■ WHAT IS BEING ASKED:
Exact copy, pictures excluded: write out every line below.

■ DATA BLOCK:
★ ★ ★
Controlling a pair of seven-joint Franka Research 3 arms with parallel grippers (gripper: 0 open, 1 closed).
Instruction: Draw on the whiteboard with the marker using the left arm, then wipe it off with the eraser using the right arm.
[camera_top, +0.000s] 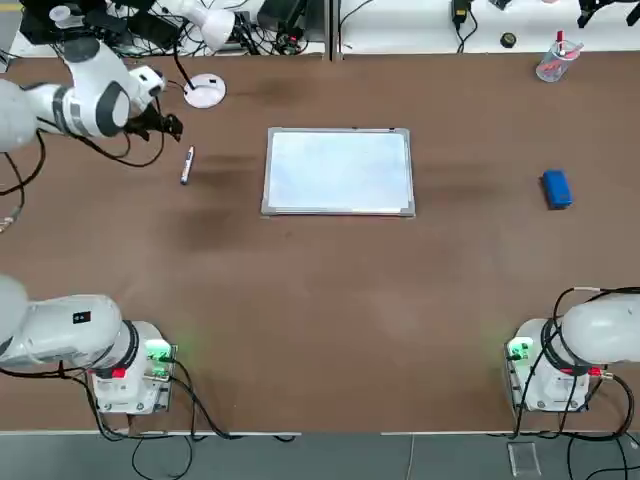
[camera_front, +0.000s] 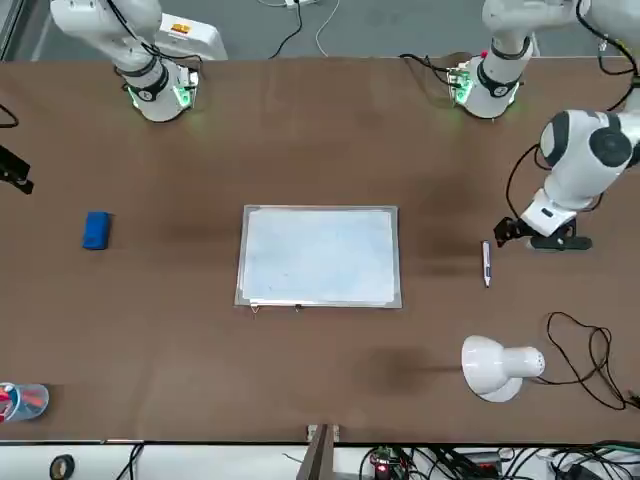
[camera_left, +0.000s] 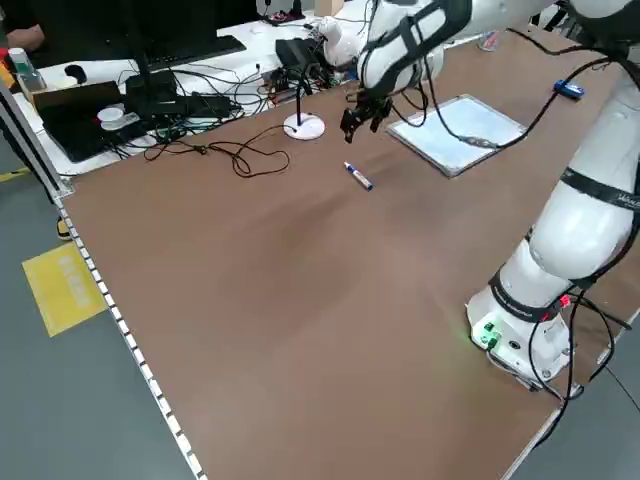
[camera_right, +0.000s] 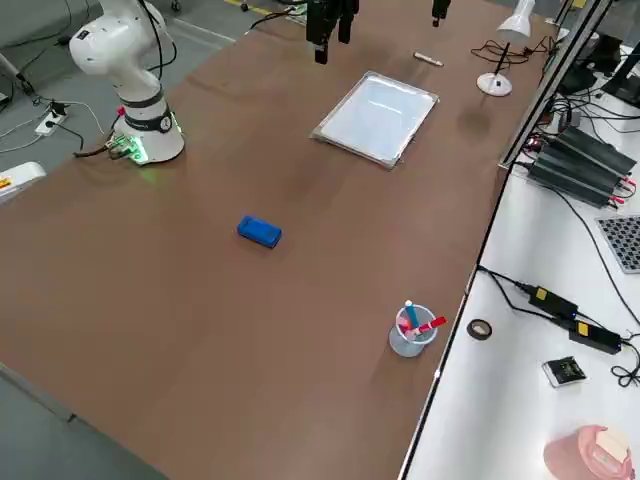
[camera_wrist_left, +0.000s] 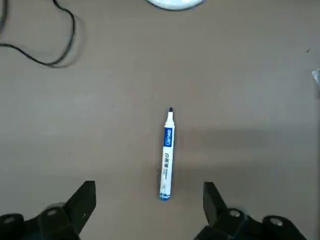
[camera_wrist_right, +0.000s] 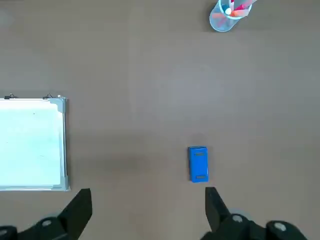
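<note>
The right arm (camera_top: 598, 335) is cut off by the top view's edge, its pincer unseen there.

Whiteboard (camera_top: 339, 171): silver-framed, blank white face, lying flat.
Marker (camera_top: 186, 166): slim, white with blue band, lying flat left of whiteboard.
Eraser (camera_top: 556, 188): blue block, flat, right of whiteboard, well apart.
</note>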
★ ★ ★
■ TASK RESULT:
Controlling a pair of seven-joint Franka Research 3 arms with parallel grippers (gripper: 0 open, 1 closed).
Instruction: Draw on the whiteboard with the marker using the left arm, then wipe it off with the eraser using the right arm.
[camera_top, +0.000s] 
[camera_front, +0.000s] 
[camera_left, +0.000s] 
[camera_right, +0.000s] 
[camera_wrist_left, +0.000s] 
[camera_wrist_right, +0.000s] 
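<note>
The right arm (camera_top: 598, 335) is cut off by the top view's edge, its pincer unseen there.

Whiteboard (camera_top: 339, 171): silver-framed, blank white face, lying flat.
Marker (camera_top: 186, 166): slim, white with blue band, lying flat left of whiteboard.
Eraser (camera_top: 556, 188): blue block, flat, right of whiteboard, well apart.
</note>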

That covers the exercise completely.